JAKARTA, KabarSDGs – Direktur Jenderal Pembangunan Desa dan Perdesaan, Kementerian Desa, Pembangunan Daerah Tertinggal, dan Transmigrasi, Sugito menghadiri undangan pertemuan the 17th ASEAN-China Forum on Social Development and Poverty Reduction yang diselenggarakan secara hibrid pada hari Senin (26/6/2023).

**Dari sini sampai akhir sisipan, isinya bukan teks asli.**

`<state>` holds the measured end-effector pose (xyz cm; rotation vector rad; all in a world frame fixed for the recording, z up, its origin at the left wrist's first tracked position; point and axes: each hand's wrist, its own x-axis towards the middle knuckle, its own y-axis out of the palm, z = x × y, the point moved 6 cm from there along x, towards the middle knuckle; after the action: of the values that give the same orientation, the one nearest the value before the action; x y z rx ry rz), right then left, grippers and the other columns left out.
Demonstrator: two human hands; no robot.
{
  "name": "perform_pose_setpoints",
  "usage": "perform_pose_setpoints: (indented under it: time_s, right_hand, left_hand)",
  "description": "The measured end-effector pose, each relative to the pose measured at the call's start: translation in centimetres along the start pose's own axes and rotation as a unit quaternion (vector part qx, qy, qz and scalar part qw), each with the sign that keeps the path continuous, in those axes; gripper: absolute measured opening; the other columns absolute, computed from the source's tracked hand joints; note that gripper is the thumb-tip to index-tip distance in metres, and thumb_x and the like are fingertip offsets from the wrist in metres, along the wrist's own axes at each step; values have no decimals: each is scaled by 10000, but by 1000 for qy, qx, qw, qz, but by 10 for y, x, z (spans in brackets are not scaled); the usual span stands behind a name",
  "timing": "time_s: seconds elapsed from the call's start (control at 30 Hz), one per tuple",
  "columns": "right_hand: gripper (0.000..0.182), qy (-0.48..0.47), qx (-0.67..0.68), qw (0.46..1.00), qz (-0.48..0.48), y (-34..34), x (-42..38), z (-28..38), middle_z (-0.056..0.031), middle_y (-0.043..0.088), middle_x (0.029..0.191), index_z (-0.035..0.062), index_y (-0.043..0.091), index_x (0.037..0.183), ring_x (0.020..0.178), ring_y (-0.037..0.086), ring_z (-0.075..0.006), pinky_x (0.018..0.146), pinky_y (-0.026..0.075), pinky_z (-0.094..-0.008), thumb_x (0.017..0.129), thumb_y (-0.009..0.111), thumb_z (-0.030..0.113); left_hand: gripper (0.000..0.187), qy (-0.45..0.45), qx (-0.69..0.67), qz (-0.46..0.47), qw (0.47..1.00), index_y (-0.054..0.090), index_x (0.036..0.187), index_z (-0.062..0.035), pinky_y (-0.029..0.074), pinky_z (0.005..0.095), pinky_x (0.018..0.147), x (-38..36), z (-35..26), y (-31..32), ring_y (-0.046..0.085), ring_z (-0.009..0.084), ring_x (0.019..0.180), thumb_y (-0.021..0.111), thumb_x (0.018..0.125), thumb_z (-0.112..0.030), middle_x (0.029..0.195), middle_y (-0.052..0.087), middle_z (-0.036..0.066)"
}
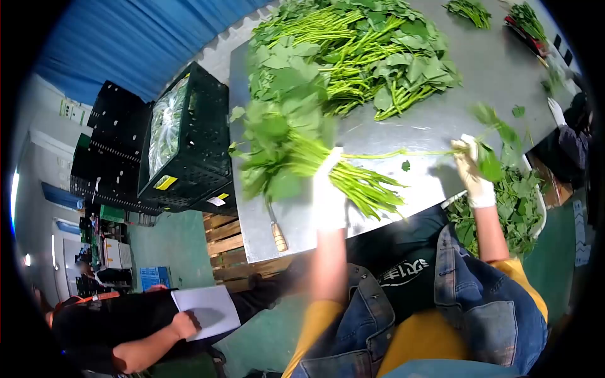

Pertemuan ini bertujuan untuk memperdalam kerja sama regional dan mendorong pengentasan kemiskinan serta pembangunan perdesaan. Dirjen Sugito hadir sebagai Focal Point Senior Official Meeting on Rural Development and Poverty Eradication (SOMRDPE) Indonesia. Selain itu, perwakilan Focal Point SOMRDPE dari negara-negara ASEAN lainnya dan pejabat, akademisi, serta tenaga ahli dari Tiongkok juga ikut hadir.
“Pertemuan ini bertujuan untuk memperkuat kolaborasi dan kerja sama antara ASEAN dan Tiongkok pada tahun 2023. Tujuannya adalah melakukan pertukaran pengalaman dan berbagi praktik terbaik dalam penanggulangan kemiskinan dan pembangunan kawasan rural/urban,” ujarnya dalam siaran tertulisnya.
Dalam pertemuan tersebut, Sugito menyampaikan kebijakan pembangunan desa di Indonesia, termasuk penerapan SDGs Desa. Kebijakan Dana Desa dan prioritas penggunaannya juga menjadi perhatian utama, terutama dalam mendukung ketahanan pangan di desa. Indonesia telah mengadopsi SDGs global dan mengimplementasikannya hingga ke tingkat desa melalui SDGs Desa.
“SDGs Desa bertujuan untuk menerapkan poin-poin SDGs global dan mengubahnya menjadi indikator pembangunan desa. Selain itu, SDGs Desa juga bertujuan untuk memastikan partisipasi aktif seluruh masyarakat desa dalam perencanaan dan pelaksanaan pembangunan desa melalui proses musyawarah,” ungkap Sugito.
Pemerintah Indonesia telah mengeluarkan kebijakan Dana Desa sebagai kebijakan fiskal yang mengakui eksistensi desa dalam upaya memberdayakan desa untuk menjalankan kewenangannya. Dana Desa difokuskan untuk mengatasi masalah kemiskinan, kesehatan, pendidikan, dan memaksimalkan potensi yang dimiliki desa, termasuk peningkatan ketahanan pangan.
“Sejak UU Desa disahkan pada tahun 2014, Dana Desa telah disalurkan pada tahun berikutnya dan terus meningkat setiap tahun. Hingga tahun 2022, total Dana Desa yang telah disalurkan mencapai Rp468,68 triliun dan telah mendukung pembangunan 75.265 desa di Indonesia. Melalui dana tersebut, berbagai permasalahan desa telah berhasil diatasi,” beber Sugito.
Selain itu, Sugito juga memperkenalkan secara singkat kegiatan ASEAN Village Network sebagai inisiatif Kementerian Desa, Pembangunan Daerah Tertinggal, dan Transmigrasi untuk mendukung kepemimpinan Indonesia dalam bidang pembangunan dan pemberdayaan masyarakat desa. Inisiatif ini telah disetujui oleh para pemimpin ASEAN dalam KTT ASEAN ke-42.
ASEAN Village Network atau Jejaring Desa ASEAN bertujuan untuk menjadi inisiatif bawah ke atas yang bertujuan untuk mendiskusikan, berbagi praktik, dan pengalaman terbaik antara desa-desa di ASEAN. Selain itu, inisiatif ini juga bertujuan untuk menjajaki dan memperkuat kerja sama dengan mitra-mitra ASEAN dalam hal desa digital, desa wisata, dan OVOP (One Village One Product/Satu Desa Satu Produk).
“ASEAN Village Network sangat relevan dengan tema kegiatan the 17th ASEAN China Forum on Social Development and Poverty Reduction. Hal ini dikarenakan ASEAN Village Network didirikan untuk berkontribusi dalam mempercepat pembangunan pedesaan dan pengentasan kemiskinan di wilayah ini,” jelas Sugito.
Inisiatif pembangunan desa yang terkait dengan pelokalan SDGs global hingga ke tingkat desa melalui SDGs Desa dan pembentukan ASEAN Village Network mendapat apresiasi positif dalam forum tersebut.